Son diez o doce personas
asustadas –un grupo. Se sientan alrededor de un saco lleno de miedos: el miedo
a la soledad, el miedo al pasado, al presente y al futuro. Son unas cuantas
personas trémulas que entre sí han decidido el fingimiento de ignorar la
presencia del saco –y a esto le llaman valor. Son unas cuantas personas mudas
de terror, que se ríen, se hacen preguntas y respuestas –y a eso le
llaman comunicación. Pero el saco esta ahí.

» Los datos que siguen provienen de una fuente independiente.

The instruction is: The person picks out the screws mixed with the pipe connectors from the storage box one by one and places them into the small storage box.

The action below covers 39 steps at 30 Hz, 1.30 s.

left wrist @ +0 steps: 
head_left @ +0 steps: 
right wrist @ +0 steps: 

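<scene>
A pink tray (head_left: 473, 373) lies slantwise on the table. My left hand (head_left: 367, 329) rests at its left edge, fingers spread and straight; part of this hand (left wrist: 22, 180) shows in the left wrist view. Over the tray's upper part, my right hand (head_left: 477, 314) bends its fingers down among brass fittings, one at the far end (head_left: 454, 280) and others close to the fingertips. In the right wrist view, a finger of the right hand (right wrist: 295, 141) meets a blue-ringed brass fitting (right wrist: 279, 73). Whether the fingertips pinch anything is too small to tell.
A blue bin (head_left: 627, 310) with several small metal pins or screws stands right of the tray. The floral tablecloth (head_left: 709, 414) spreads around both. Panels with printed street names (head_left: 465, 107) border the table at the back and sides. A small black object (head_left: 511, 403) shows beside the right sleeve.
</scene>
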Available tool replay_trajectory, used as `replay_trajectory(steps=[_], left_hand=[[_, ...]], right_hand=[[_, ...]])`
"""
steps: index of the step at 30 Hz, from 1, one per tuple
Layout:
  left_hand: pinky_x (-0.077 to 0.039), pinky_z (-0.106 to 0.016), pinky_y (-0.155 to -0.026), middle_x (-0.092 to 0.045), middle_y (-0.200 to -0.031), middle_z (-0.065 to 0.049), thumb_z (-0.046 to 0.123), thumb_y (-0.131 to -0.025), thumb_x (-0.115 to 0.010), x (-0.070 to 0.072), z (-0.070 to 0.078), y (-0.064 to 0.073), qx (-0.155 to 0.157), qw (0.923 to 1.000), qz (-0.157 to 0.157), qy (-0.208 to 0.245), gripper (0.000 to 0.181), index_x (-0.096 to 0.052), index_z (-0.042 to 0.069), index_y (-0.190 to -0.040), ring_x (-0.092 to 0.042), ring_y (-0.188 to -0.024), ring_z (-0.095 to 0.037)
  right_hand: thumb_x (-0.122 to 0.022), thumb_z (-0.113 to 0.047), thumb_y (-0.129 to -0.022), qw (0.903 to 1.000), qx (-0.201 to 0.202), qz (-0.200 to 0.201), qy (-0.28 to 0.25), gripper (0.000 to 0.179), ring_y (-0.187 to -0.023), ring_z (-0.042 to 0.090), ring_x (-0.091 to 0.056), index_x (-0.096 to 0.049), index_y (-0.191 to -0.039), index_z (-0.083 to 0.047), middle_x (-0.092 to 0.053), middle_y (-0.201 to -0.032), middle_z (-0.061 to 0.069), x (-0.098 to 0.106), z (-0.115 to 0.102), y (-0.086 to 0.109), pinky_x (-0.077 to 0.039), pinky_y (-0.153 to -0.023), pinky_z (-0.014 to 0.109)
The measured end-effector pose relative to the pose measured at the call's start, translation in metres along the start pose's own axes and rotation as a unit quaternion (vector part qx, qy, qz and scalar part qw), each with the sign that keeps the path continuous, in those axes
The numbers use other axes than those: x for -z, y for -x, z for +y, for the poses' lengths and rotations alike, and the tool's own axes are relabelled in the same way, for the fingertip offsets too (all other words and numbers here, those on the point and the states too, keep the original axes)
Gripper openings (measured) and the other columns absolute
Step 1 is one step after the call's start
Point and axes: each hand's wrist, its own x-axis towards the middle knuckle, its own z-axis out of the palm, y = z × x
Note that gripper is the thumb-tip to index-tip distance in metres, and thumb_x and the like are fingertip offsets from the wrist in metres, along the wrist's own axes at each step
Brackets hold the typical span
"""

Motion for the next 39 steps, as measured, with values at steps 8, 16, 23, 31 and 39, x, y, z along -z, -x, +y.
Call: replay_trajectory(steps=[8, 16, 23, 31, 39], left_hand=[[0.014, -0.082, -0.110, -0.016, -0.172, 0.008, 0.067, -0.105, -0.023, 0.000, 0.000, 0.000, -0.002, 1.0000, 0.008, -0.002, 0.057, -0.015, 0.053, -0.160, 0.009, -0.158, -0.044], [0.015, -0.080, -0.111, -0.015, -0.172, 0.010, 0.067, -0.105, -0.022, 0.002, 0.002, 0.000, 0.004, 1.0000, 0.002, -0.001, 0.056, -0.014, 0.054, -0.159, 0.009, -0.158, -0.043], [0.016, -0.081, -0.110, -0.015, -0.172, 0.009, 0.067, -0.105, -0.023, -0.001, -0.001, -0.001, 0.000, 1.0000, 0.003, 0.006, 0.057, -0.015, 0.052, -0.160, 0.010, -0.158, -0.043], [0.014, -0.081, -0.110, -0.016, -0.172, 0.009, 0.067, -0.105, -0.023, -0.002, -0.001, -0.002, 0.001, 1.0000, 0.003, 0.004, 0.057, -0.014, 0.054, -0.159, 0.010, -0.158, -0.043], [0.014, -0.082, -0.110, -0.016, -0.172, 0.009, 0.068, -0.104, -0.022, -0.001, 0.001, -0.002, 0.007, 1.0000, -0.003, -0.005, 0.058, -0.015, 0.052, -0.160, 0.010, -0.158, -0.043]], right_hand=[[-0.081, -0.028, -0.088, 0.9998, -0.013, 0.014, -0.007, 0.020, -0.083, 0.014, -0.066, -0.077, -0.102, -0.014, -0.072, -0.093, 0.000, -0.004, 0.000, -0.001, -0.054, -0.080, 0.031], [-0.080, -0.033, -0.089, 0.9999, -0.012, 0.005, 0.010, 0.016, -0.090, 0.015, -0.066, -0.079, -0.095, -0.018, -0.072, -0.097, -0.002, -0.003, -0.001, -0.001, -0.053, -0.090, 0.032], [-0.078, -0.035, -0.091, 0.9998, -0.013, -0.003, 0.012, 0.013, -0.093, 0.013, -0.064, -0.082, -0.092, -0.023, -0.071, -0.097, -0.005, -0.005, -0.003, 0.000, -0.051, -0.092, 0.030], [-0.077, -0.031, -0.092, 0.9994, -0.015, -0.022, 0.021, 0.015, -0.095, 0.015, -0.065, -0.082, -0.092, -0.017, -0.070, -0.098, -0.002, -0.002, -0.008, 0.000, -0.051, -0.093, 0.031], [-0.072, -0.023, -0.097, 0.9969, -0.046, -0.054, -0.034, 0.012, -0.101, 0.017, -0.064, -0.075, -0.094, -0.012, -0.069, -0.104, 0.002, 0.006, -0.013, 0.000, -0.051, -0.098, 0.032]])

El grupo se agita, fermenta,
organiza, tiene ideas, discute, pone, dispone y contrapone, se lanza a
interminables charlas en las que el mundo es deshecho y rehecho –mientras que
dentro del saco se anudan los miedos, viscosos como limacos, a la espera de su
hora. Son diez o doce avestruces que esconden cautelosamente la cabeza en la
arena y mueven en compañía sus colas emplumadas. Y son inteligentes. Todos han
venido de muy lejos y saben mucho. Han leído todas las bibliotecas, han
contemplado todos los cuadros de todos los museos, han oído toda la música
existente. Tienen en el bolsillo de la chaqueta o en su cartera de mano las
treinta y seis maneras radicales de transformar el universo próximo o remoto
–pero ninguno de ellos ha transformado su pequeña vida personal y, en algunos
casos, ésta ha sido desgraciadamente transmitida.

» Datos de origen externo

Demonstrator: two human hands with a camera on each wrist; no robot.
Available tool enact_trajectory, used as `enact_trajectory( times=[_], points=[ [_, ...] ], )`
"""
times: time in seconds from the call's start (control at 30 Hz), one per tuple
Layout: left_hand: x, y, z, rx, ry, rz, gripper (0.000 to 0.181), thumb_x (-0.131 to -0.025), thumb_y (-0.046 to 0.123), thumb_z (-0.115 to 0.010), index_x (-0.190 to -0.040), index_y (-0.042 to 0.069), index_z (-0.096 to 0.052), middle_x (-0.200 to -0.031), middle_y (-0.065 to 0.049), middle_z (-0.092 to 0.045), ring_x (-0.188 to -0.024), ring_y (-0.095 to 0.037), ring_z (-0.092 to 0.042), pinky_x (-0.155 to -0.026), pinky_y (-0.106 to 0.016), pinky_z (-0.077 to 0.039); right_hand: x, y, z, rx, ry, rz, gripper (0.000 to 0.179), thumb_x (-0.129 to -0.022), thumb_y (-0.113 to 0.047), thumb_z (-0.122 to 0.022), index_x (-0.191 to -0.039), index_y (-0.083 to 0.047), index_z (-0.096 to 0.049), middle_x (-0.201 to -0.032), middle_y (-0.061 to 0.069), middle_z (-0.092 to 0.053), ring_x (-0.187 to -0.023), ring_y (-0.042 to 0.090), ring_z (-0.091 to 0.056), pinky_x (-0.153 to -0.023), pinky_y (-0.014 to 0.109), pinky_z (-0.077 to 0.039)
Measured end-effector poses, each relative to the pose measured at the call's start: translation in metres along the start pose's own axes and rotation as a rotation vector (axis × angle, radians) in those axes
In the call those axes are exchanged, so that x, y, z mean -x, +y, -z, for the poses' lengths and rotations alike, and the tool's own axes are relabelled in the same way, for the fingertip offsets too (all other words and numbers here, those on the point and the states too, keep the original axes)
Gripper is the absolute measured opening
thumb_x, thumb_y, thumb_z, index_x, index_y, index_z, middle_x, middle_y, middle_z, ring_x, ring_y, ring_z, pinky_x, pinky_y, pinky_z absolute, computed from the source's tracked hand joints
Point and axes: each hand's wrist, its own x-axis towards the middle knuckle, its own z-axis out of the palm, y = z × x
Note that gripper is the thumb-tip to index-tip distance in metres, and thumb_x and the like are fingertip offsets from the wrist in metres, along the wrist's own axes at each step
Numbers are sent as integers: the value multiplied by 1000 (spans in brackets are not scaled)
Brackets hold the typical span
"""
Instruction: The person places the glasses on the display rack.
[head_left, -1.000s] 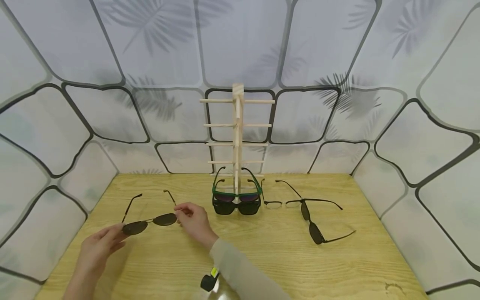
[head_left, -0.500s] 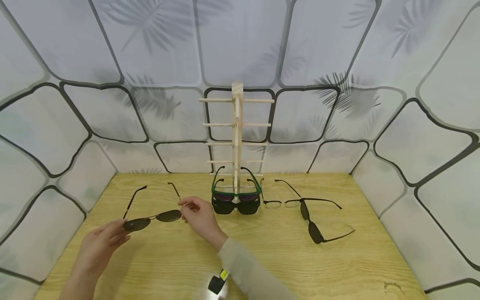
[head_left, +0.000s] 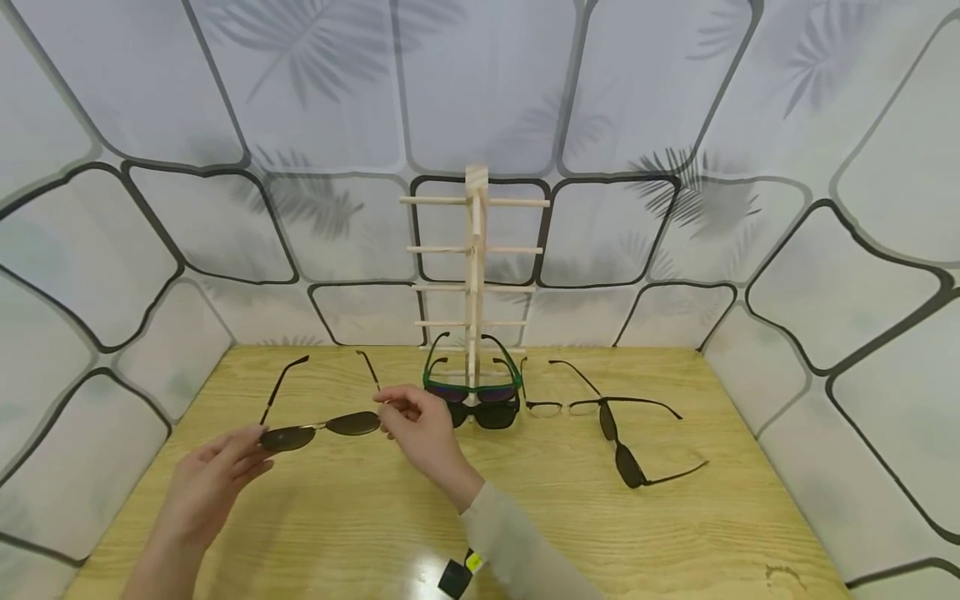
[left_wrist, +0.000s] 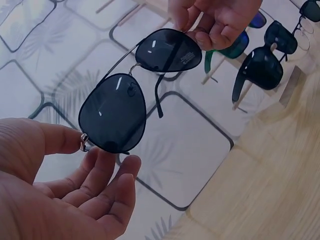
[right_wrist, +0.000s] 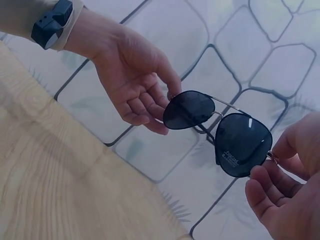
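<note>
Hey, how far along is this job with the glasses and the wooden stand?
Apparently done: the green-framed sunglasses and black sunglasses sit low on the wooden stand. In hand: aviator sunglasses, held at opposite ends by the left hand and right hand. Probably left: clear-lensed glasses and dark sunglasses lying on the table, with upper rungs bare.

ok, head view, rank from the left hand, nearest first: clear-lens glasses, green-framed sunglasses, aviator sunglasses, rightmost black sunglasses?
From the left hand:
1. Aviator sunglasses: in its grip.
2. Green-framed sunglasses: centre, low on the wooden rack.
3. Clear-lens glasses: just right of the rack.
4. Rightmost black sunglasses: farther right.
</note>
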Motion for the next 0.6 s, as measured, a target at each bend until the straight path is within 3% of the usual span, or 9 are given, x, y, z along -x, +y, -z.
enact_trajectory(
  times=[0.1,0.13,0.27,0.4,0.6],
  points=[
    [1,2,-9,0,-10,-30,30,-111,14,-55,-96,26,-79,-100,11,-79,-94,-3,-76,-83,-22,-62,3,-7,7,10,19,15,22,-103,-10,-62,-118,-5,-77,-96,24,-72,-72,16,-67,-68,25,-58],
    [2,3,-11,-7,-9,-33,30,-111,14,-56,-97,27,-79,-100,12,-78,-94,-3,-76,-83,-22,-62,4,-9,9,12,23,15,22,-102,-9,-62,-118,-5,-77,-95,24,-72,-71,10,-64,-68,25,-58],
    [2,7,-23,-36,-3,-46,26,-110,15,-58,-98,26,-78,-102,13,-77,-94,-2,-75,-84,-22,-62,8,-16,19,11,41,7,20,-102,-9,-64,-118,-5,-77,-94,24,-71,-70,5,-62,-68,22,-56],
    [2,11,-35,-70,-12,-55,22,-109,17,-60,-100,27,-78,-102,13,-77,-95,-2,-75,-84,-22,-62,11,-20,29,2,69,1,19,-102,-8,-65,-116,-3,-77,-94,25,-71,-71,6,-64,-71,28,-60],
    [2,18,-50,-124,-13,-39,14,-108,23,-63,-104,26,-76,-103,15,-76,-96,-2,-74,-86,-22,-61,16,-25,42,-47,105,-11,18,-101,-5,-67,-115,-2,-77,-96,26,-72,-74,10,-66,-71,27,-61]
  ],
)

Cuando el grupo se dispersa (cosa
inevitable, de vez en cuando, hasta por razones de higiene), continúa, de
lejos, gravitando en torno del saco de los miedos. Ahí, el miedo a la soledad
hace converger de nuevo los doce planetas en el foco central del sistema. Cada
cual, presenta entonces su flaqueza y se espera que de doce debilidades nazca
una fuerza. El grupo tiene esta ilusión.
Pero en la naturaleza profunda
del hombre (y en su responsabilidad) está el que la confrontación de sí mismo
con la vida tenga que pasar por una batalla personal con los miedos que la
niegan. Y de nada sirve para la resolución del segundo problema (ser, siendo
entero) esa embriaguez en común, ese paraíso artificial que es el grupo. El
miedo a la soledad sólo puede ser vencido después de un cuerpo a cuerpo con la
total desnudez del alma (si me explico bien) o de la abstracción a la que damos
ese nombre. Y esa victoria no fue alcanza, ni siquiera ha sido quizá iniciado
el combate, si se va a buscar en el grupo el mítico remedio, la panacea
universal. Eso es aceptar la derrota antes de la primera escaramuza.
Hay también la vejez y la muerte.
Aquí está el espejo y su lenguaje. Aquí está el brazo que no ciñe ya con su
fuerza antigua. Aquí está el corazón que empieza a negarse a subir la cuesta.
Aquí está el dolor sordo que anuncia lo irremediable. Aquí está el tiempo y el
fin del tiempo. Del nuestro, del tiempo que le ha sido correspondido a cada uno
de nosotros y cuya medida nos ocultan, pero que suena como el cantar rápido del
agua que va subiendo en el cántaro. Aquí está, pues, la vejez y la muerte.
Antes de ese miedo, estaremos solos. Es nuestra batalla particular, aquella en
la que, en el fondo, más arriesgamos, porque es el cuerpo lo que está en juego,
el cuerpo, que va perdiendo lozanía y vigor, belleza (si la tenía), la máquina
esplendorosa hecha para la luz y a la que la luz abandona. Pero son tales las
virtudes que el grupo tiene, que en él vamos a buscar la ceguera útil, ayudados
por el espectáculo consolador de la decadencia de los otros.
Por fin, hay el miedo del pasado,
del presente y del futuro, generador de las angustias cotidianas, sombra y
amenaza constantes. El grupo pone en común tres o cuatro esqueletos del pasado
de cada cual, lo que permite de la instauración de una benévola aristocracia de
sentimientos, a través, naturalmente, de la lisonjera práctica del elogio
mutuo. Pero el armario de los esqueletos con defectos óseos, ese, continúa bien
cerrado, y la llave la guarda uno mismo y su copartícipe, si el patrimonio
osamentario es común a dos. En cuanto al presente, el miedo está al alcance de
la mano, al alcance del grupo, porque nada de aquello va a durar, porque el
grupo segrega de su contradicción el veneno que lo destruirá. En el futuro. Mañana.
Hasta el próximo grupo.
O hasta que cada una de las diez
o doce personas descubra que es en sí misma donde está el mal y tal vez también
el remedio. Y que el grupo es, a fin de cuentas, un poco de agua turbia donde
va a diluirse y desaparecer, como frágil terrón de azúcar, la roca amarga y
vertiginosamente lúcida (y por eso es capaz de alguna alegría perfecta) que es
lo mejor de esa grandeza a la que suele llamarse condición humana.